Here is a requirements.txt file for the environment.

pandas
numpy
scikit-learn
torch==1.8.1
torchcsprng==0.2.1
torchvision
argparse
jupyter
scipy
opacus
alexandresablayrolles commented 1 year ago

Thanks for raising this issue. I am not sure this really depends on Opacus: when the model is trained, it is no longer an "Opacus model" but just a regular "Pytorch model". I would recommend to try Opacus with various levels of noise and/or clipping value to see if that changes the uncertainty prediction.

ffuuugor commented 1 year ago

Hi @zedoul As Alex mentioned, this issue isn't related to DP-SGD training process, but rather with the model itself. Although, Opacus do play a part here, since it switches BatchNorm to GroupNorm.

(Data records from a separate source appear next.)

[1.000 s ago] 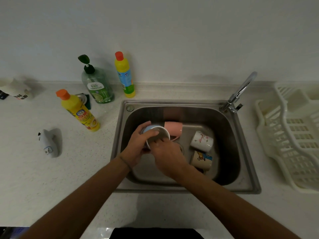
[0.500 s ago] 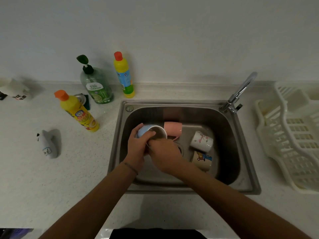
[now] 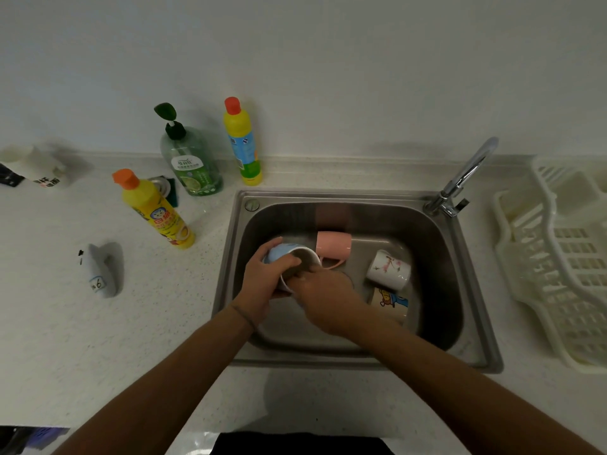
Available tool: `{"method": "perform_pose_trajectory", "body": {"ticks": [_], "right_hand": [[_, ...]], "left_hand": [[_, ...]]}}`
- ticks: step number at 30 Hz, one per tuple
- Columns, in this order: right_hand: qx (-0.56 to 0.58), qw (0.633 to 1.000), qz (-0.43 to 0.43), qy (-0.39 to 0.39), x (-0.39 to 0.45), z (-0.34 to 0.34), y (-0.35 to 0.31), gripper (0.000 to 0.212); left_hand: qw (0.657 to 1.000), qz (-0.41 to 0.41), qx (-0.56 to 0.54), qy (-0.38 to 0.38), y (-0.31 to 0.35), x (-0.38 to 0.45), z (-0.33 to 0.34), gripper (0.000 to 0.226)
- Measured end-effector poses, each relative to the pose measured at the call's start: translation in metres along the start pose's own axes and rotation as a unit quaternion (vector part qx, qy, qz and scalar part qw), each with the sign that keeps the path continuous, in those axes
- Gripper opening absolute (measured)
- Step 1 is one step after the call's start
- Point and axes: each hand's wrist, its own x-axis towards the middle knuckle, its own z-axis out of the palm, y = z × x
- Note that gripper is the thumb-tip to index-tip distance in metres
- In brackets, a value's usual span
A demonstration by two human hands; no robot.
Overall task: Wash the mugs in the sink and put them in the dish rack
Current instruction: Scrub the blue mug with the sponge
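Stainless steel sink (image 3: 473,323), set into a pale speckled countertop (image 3: 98,339), holding four mugs. Item one: blue mug (image 3: 279,254) with a white rim, tipped on its side over the left half of the basin with its mouth facing right, gripped around the body by the left hand (image 3: 262,284), fingers and thumb curled round it. Right hand (image 3: 325,298) at the mouth of that mug, fingertips reaching inside; whether it holds a cloth or sponge cannot be told. Item two: pink mug (image 3: 333,245), upside down at the back of the basin, just beside the blue one. Item three: white mug with a pink floral print (image 3: 389,269), lying on its side at right of centre. Item four: cream mug with a cartoon print (image 3: 391,303), lying just in front of the floral one, partly behind the right forearm. Chrome faucet (image 3: 463,178) at the sink's back right corner. Cream plastic dish rack (image 3: 558,264) on the counter right of the sink, with no mug visible in it. Left of the sink: green pump bottle (image 3: 192,162), tall yellow bottle with a red cap (image 3: 243,142), yellow bottle with an orange cap (image 3: 154,211), and a small grey object bearing a label reading 6 (image 3: 101,274).
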Motion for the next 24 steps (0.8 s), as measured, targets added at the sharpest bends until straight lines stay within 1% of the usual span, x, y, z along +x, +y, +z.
{"method": "perform_pose_trajectory", "body": {"ticks": [1,2,5,6,7,9,10,12,13,15,17,18,19,20,21,22,24], "right_hand": [[-0.021,1.000,-0.011,0.013,-0.003,0.000,0.004,0.039],[-0.014,0.999,-0.003,0.029,-0.003,0.003,0.003,0.039],[0.095,0.992,0.067,0.049,0.003,0.014,-0.009,0.037],[0.125,0.988,0.075,0.047,0.004,0.014,-0.009,0.036],[0.125,0.989,0.065,0.042,0.002,0.012,-0.006,0.035],[0.052,0.998,0.027,0.038,-0.003,0.007,0.006,0.034],[0.012,0.999,0.010,0.049,-0.005,0.004,0.009,0.035],[-0.016,0.998,0.003,0.065,-0.006,0.002,0.007,0.032],[-0.013,0.997,0.008,0.074,-0.005,0.002,0.005,0.030],[0.023,0.992,0.028,0.120,-0.004,0.003,0.003,0.027],[0.057,0.983,0.056,0.168,-0.005,0.001,0.000,0.027],[0.070,0.977,0.069,0.189,-0.005,0.000,-0.003,0.024],[0.081,0.972,0.080,0.204,-0.004,0.001,-0.008,0.021],[0.088,0.969,0.089,0.211,-0.003,0.004,-0.014,0.017],[0.102,0.970,0.096,0.200,-0.002,0.005,-0.018,0.016],[0.120,0.973,0.101,0.169,-0.002,0.006,-0.019,0.019],[0.150,0.984,0.078,0.053,-0.006,0.002,-0.013,0.026]], "left_hand": [[1.000,0.000,-0.005,0.004,-0.001,0.000,0.000,0.058],[1.000,0.005,-0.012,0.009,-0.002,0.000,0.003,0.058],[0.999,0.023,-0.019,0.027,-0.004,-0.005,0.013,0.059],[0.999,0.019,-0.012,0.028,-0.004,-0.006,0.014,0.059],[1.000,0.009,0.000,0.024,-0.003,-0.005,0.012,0.058],[0.999,-0.022,0.031,0.000,0.001,-0.003,0.007,0.053],[0.998,-0.037,0.041,-0.019,0.004,-0.001,0.006,0.049],[0.996,-0.045,0.059,-0.051,0.010,0.001,0.005,0.044],[0.995,-0.033,0.066,-0.060,0.013,0.001,0.006,0.046],[0.995,0.002,0.073,-0.062,0.012,-0.002,0.011,0.064],[0.998,0.026,0.035,-0.037,0.007,-0.008,0.019,0.087],[1.000,0.026,0.001,-0.012,0.003,-0.011,0.025,0.094],[0.999,0.020,-0.038,0.016,-0.001,-0.015,0.031,0.092],[0.996,0.012,-0.079,0.042,-0.005,-0.019,0.036,0.082],[0.992,0.003,-0.110,0.059,-0.008,-0.021,0.039,0.070],[0.990,-0.007,-0.126,0.065,-0.010,-0.023,0.038,0.064],[0.991,-0.011,-0.122,0.050,-0.014,-0.023,0.028,0.061]]}}
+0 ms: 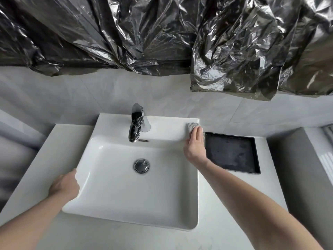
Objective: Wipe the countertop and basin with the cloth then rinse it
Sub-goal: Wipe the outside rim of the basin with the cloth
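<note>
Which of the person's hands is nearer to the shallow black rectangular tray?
Right. The right hand presses the grey cloth right beside the shallow black rectangular tray; the left hand grips the white basin's far-side rim.

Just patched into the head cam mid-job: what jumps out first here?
Crumpled black plastic sheeting hangs across the whole wall above. Below it, the white basin fills the centre, with the chrome faucet at its back. The right hand presses a cloth on the basin's back right corner, beside a black tray.
</note>
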The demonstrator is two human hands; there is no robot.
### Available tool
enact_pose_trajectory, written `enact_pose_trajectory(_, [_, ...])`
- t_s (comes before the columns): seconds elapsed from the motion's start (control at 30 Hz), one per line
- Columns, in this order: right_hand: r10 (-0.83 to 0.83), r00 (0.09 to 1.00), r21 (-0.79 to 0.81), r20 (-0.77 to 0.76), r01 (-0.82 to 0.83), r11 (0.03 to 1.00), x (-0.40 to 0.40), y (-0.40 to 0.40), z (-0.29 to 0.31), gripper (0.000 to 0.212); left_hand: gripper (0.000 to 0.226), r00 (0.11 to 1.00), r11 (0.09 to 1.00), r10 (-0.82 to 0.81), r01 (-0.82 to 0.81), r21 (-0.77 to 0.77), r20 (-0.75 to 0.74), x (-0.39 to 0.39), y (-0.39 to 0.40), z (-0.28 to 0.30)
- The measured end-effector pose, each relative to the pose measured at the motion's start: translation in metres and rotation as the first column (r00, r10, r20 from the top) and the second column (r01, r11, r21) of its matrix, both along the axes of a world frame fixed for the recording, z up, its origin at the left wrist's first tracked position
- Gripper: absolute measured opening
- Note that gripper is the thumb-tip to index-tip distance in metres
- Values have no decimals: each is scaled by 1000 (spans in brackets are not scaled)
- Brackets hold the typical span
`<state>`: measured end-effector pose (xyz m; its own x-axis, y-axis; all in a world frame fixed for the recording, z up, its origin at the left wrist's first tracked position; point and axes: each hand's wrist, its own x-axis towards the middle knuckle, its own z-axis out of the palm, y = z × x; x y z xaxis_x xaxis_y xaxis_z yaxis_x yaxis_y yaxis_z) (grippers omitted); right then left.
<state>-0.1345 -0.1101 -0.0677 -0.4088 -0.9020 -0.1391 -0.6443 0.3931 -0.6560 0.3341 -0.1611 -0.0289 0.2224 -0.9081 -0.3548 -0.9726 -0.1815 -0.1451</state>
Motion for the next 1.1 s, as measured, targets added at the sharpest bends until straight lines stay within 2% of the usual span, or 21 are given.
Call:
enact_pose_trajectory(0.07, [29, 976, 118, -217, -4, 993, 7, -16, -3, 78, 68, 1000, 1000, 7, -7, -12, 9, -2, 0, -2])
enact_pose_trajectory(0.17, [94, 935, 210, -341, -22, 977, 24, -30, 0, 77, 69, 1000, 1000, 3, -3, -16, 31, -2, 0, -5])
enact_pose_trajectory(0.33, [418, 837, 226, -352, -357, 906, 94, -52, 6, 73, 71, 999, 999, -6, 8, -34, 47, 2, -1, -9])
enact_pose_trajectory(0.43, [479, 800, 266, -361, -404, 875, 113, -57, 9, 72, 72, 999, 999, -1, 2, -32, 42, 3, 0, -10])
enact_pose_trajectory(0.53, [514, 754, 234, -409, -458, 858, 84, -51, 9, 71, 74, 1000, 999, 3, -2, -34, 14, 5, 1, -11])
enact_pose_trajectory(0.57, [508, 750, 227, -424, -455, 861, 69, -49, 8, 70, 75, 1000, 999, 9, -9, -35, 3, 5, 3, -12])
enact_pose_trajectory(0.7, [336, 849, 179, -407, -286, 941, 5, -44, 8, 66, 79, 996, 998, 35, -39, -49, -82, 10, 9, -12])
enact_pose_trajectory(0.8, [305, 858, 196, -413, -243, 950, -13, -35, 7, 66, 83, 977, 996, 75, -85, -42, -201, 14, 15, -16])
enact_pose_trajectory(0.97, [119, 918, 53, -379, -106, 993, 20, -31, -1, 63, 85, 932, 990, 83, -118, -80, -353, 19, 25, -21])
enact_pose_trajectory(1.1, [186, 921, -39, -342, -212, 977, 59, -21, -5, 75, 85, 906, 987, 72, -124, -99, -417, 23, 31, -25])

So what happens is: 1) ModuleValidator replaces BatchNorm1d(4) layer with GroupNorm(4,4) 2) When applied to batched 1-dimensional input, GroupNorm(4,4) effectively erases the data, as it applies the normalization over the array of size 1 for every feature. 3) Then, model is not really training, since every input is erased to an array of zeros after the first normalization layer.

You can fix that from your side by manually replacing BatchNorms with GroupNorms with more sensible number of groups, or with other type of normalization.

There's one thing that we can improve in opacus - let user specify number of groups when applying .fix() method, now it's defaulted to gcd(32, module.num_features)

zedoul commented 1 year ago

@alexandresablayrolles @ffuuugor I appreciate the assistance from both of you. After implementing the updated model code, it functions correctly. Finally I can compare Opacus and TF Privacy in better way. Once again, thank you.